For a long time, we’ve known how to control software. You define what a system should do, you decide who is allowed to run it, and you constrain what it can access. Once those boundaries are in place, you enforce them at execution. This model has held remarkably well, even as systems became distributed and complex, because one assumption remained intact: behavior was fundamentally stable.
That assumption is now gone.
What we are calling “agents” are not systems that execute predefined behavior. They are systems that construct behavior as they run. A request is interpreted, refined, decomposed, and assembled into something actionable. By the time the system executes, it has already decided what it is. That decision is the system. And that is where control begins to fail.
Why securing execution no longer works
The instinct across the industry has been to respond the way we always have. We add guardrails, layer policies, build evaluators, and introduce control planes around execution. We try to make systems safer by constraining what they do once they have decided.
Underneath all of these approaches is a quiet belief: if we can understand intent well enough, and supervise behavior closely enough, we can make these systems safe.
That belief depends on something that no longer holds. It assumes that intent can be captured and that reasoning can be trusted. Neither is true.
Intent is not something you can fully capture
When a person gives an instruction to a system, what they provide is not a complete specification. It is an incomplete expression of purpose, shaped by context that is rarely written down and constraints that are often implicit. The system fills in those gaps. It takes something ambiguous and makes it concrete. That process is not neutral.
Every step introduces interpretation. The more concrete the system becomes, the more it risks drifting from what was originally meant. There is no moment where intent is perfectly captured. There are only successive approximations that become increasingly specific. And that specificity is where mistakes are locked in.
Reasoning does not stabilize the system
If intent is incomplete, we rely on reasoning to compensate. We assume the system will interpret correctly, decompose appropriately, and construct a plan that aligns with what the user had in mind.
But reasoning in these systems is not a stabilizing force. It is generative. It evolves with context, and that context is constantly shifting. The same instruction can produce different plans. The same plan can evolve differently depending on what becomes salient.
The system does not hold a fixed interpretation of the task. It negotiates it. And that negotiation happens at every step.
The failure pattern is subtle but consistent
Across real systems, the same pattern emerges. A vague request is refined into a concrete plan. That plan introduces new tools, new data access, or broader execution scope. The system becomes more certain about what it is doing. At the same time, it becomes more powerful.
Nothing explicitly authorizes this expansion. It emerges as a side effect of refinement. Each step appears valid in isolation, but the sequence produces a result that violates the original purpose. The system becomes more certain. And more wrong.
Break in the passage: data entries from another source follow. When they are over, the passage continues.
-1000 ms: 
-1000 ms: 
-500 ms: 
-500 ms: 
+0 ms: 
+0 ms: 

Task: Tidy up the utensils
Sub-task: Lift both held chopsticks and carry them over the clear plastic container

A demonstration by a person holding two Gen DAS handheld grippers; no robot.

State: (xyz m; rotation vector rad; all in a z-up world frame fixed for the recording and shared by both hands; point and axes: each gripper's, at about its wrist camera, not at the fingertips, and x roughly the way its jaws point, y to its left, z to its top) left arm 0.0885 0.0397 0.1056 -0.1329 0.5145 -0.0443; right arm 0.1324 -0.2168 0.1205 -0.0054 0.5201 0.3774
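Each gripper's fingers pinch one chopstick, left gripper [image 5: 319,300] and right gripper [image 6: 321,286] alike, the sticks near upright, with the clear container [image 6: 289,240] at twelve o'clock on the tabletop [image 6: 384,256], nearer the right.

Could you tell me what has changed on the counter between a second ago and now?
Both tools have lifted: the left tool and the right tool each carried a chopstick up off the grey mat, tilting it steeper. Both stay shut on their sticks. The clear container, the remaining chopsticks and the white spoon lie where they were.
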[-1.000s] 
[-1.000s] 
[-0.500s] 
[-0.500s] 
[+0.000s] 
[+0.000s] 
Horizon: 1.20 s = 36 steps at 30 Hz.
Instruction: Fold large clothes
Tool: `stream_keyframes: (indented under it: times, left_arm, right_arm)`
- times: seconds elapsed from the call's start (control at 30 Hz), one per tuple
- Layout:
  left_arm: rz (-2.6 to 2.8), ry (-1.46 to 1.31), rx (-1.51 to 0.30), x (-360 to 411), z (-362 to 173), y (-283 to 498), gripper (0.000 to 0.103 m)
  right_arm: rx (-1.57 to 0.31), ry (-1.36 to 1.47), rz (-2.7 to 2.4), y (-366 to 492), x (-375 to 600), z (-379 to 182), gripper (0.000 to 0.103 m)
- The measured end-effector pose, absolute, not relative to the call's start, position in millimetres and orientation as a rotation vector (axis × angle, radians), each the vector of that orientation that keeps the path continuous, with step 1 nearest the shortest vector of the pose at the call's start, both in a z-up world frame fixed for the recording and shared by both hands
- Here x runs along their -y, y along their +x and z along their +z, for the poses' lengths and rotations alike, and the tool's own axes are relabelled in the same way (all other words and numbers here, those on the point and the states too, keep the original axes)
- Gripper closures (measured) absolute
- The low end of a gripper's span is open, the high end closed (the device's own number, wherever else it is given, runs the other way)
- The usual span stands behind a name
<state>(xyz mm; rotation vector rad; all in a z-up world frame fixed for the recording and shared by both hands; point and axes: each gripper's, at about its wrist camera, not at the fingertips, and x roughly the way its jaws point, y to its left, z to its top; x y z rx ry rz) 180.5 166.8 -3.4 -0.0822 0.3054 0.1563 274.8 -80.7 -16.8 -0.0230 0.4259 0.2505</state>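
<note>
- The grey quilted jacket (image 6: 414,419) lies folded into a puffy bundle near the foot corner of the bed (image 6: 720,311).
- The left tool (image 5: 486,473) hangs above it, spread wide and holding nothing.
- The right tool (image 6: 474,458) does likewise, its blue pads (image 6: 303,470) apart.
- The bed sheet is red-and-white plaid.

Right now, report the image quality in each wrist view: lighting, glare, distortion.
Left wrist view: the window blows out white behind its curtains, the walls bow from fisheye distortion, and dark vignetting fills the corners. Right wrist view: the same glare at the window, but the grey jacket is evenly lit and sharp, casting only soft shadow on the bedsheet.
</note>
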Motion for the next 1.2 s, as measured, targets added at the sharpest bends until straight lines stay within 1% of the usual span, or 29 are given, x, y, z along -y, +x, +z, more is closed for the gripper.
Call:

The system is not a set of actions
To understand why this happens, you have to change how you think about the system. It is not a sequence of actions. It is a sequence of transformations.
A request moves from purpose to intent, from intent to plan, from plan to action, and ultimately to effect. Each transformation reduces ambiguity while introducing assumptions and reshaping authority.
Correctness is not guaranteed at any single step. It is a property of the entire chain. And that is exactly what current control systems do not evaluate.
Why traditional control collapses
Traditional security frameworks assume that behavior is predefined, authority is static, and correctness can be evaluated locally. This allows systems to enforce identity, access, and execution boundaries effectively.
Agent systems violate all three assumptions. Behavior is constructed dynamically. Authority evolves as plans are refined. Correctness depends on the entire chain of transformations, not any individual action.
As a result, controlling execution is no longer sufficient.Because execution is no longer where the system decides what to do.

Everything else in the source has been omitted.